Re: Corpora: job: computational linguistics/lexicography

From: Kees Koster (
Date: Tue Aug 22 2000 - 11:38:58 MET DST

  • Next message: Kees Koster: "Re: Corpora: job: computational linguistics/lexicography"

    Beste Jan,

    Ik weet dat je een goede baan hebt, maar wellicht wil je naar Nederland
    terugkeren. Heb je belangstelling voor bijgaand project, of weet je een
    geschikte linguist (of een hele goede programmeur)?

    Vriendelijke groet,

      -- Kees Koster


    The PEKING project (People and Knowledge Information Gathering) is a 5th
    framework project, addressing the problems of supervised and unsupervised
    classification and (cross-lingual) matching of documents in organizations.

    The proposal was submitted to the EC in May 2000 by the following partners:
     - META4 R&D (coordinator), Univ. of Barcelona, Univ. of Madrid Carlos III
       and CINDOC in Spain
     - Quinary and CRF-FIAT in Italy
     - Univ. of Nijmegen (KUN), Edmond bv and Fiscaal up to Date in The
    It has been positively recieved by the Reviewers of the Commission regarding
    its scientific and commercial merits, and contract negotaiations are
    taking place. The project will start at the end of 2000.

    In the PEKING project KUN and Edmond will address the real-life situation
    of one Dutch User (the FISCAAL firm) which is typical for many firms and
    institutions which derive their income from providing access to a large
    amount of systematically collected documents. The documents are presently
    manually classified according to a hierarchical thesaurus, which is hard to
    keep up to date and to modify. Furthermore, certain index terms have been
    added to the documents manually, and a conventional keyword-based search
    facility is available.
    Since the manual classification and index term assignment is
    expensive, inflexible and rather subjective, there is a pressing need for
    an automatic disclosure mechanism to replace or at least support the manual
    classification process.

    The key questions on the application side are:

     - Can an automatically learning system be made to provide a hierarchical
       classification which is good enough for the users?
     - Can the consistency and quality of automatic classification approximate
       the experience and insight of experts performing manual classification?
     - In reality, it is to be expected that an automatic system may process
       the bulk of the documents leaving only a few hard cases to the human
       experts. Can such a mixed system provide an economically attrative
       solution to the disclosure problems of firms like FISCAAL?

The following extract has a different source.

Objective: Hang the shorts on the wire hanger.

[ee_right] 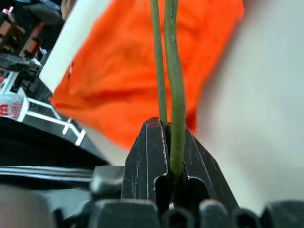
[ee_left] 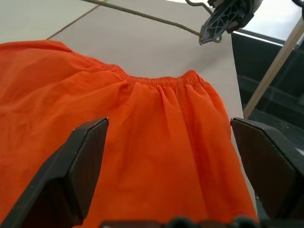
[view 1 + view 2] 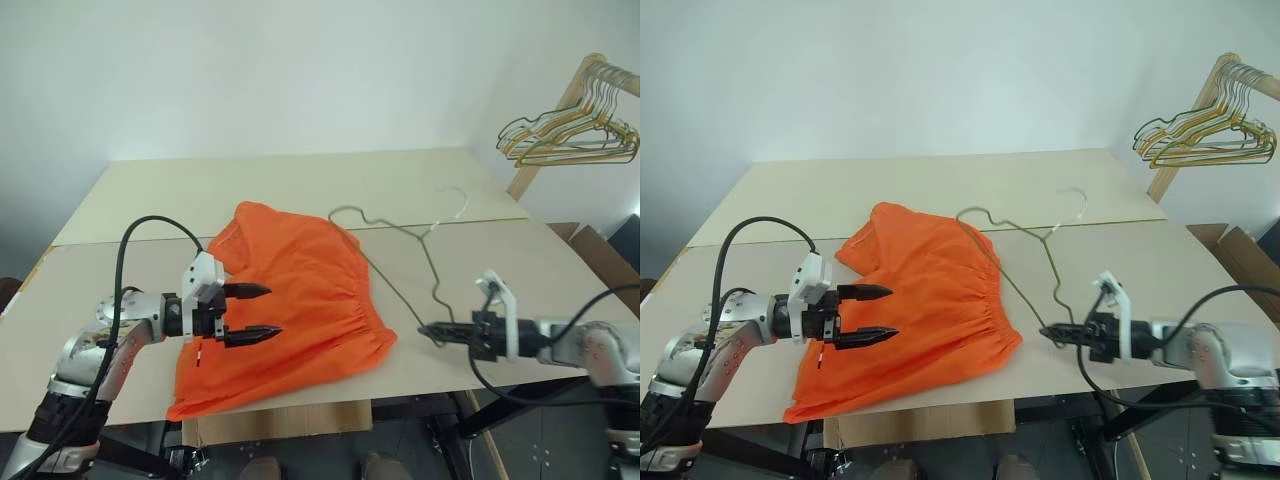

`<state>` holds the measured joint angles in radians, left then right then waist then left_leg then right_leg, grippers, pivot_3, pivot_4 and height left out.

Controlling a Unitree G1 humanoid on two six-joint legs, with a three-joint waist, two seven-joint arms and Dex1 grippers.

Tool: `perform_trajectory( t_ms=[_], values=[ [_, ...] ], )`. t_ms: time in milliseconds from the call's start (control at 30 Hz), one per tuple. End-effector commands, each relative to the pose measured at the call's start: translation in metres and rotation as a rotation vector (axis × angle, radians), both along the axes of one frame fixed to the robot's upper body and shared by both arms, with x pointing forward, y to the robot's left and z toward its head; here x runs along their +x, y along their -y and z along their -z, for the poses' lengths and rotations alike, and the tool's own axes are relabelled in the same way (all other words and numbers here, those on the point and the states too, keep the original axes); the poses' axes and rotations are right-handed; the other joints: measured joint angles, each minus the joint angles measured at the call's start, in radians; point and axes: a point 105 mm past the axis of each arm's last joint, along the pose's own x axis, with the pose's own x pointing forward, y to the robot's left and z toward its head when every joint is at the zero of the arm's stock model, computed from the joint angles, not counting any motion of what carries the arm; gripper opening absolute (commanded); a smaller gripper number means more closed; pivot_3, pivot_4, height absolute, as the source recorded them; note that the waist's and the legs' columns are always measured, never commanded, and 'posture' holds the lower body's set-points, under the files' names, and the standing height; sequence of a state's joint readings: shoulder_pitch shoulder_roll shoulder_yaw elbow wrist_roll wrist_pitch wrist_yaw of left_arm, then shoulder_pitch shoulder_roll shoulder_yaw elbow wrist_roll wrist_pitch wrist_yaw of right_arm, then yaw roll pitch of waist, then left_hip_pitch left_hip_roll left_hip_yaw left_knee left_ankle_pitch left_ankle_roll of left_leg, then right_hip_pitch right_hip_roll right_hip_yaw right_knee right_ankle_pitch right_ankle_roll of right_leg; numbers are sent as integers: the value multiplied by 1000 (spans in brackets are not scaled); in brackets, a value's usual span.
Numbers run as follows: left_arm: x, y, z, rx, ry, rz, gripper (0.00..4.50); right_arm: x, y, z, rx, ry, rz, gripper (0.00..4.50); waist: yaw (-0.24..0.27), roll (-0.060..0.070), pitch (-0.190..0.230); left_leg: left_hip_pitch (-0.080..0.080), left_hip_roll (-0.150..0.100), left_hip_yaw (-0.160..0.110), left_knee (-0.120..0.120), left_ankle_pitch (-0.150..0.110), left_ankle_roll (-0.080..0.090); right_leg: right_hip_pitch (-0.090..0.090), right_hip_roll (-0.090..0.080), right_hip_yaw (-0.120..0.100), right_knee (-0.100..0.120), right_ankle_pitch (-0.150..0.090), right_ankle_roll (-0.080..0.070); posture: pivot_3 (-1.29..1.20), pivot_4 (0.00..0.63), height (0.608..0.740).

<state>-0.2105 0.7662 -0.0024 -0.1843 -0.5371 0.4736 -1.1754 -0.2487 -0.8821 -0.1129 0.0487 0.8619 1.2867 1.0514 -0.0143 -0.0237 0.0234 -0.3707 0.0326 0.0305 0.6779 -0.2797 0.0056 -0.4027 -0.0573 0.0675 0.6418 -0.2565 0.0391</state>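
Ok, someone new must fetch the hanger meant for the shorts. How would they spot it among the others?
On the beige table, beside the orange shorts, lies one thin olive-grey wire hanger, an end pinched by the right gripper. Unlike the gold and dark hangers bunched on the wooden rack at the far right, it lies flat and alone.
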Motion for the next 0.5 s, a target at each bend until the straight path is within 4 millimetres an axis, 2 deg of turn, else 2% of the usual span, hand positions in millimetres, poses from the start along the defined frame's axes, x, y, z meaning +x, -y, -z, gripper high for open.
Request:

    The technical problems to be solved are

     - learning reliably from unreliably classified documents
     - exploiting the notion of uncertainty in improving classification results
     - deriving normalized phrasal representations from documents, and
     - using those phrase representations in conjunction with statistical
       learning methods to increase precision in learning.

    The use of phrases also presents new potentials and problems in
    interlinguality which have to be addressed.

    KUN proposes to extend the existing LCS prototype into a system capable of
    dealing with the requirements of the Dutch User FISCAAL, which should provide
    ample opportunity for inventing, implementing and evaluating novel ideas in
    term representations and classification strategies.

    KUN is now looking for two postdocs:
     - a computer scientist with an interest in Information Retrieval and a
       solid experience in C++ programming
     - a computational linguist with an interest in Information Retrieval and
       a specialization in syntax of natural languages.
    Contracts are for two year, with a possible extension.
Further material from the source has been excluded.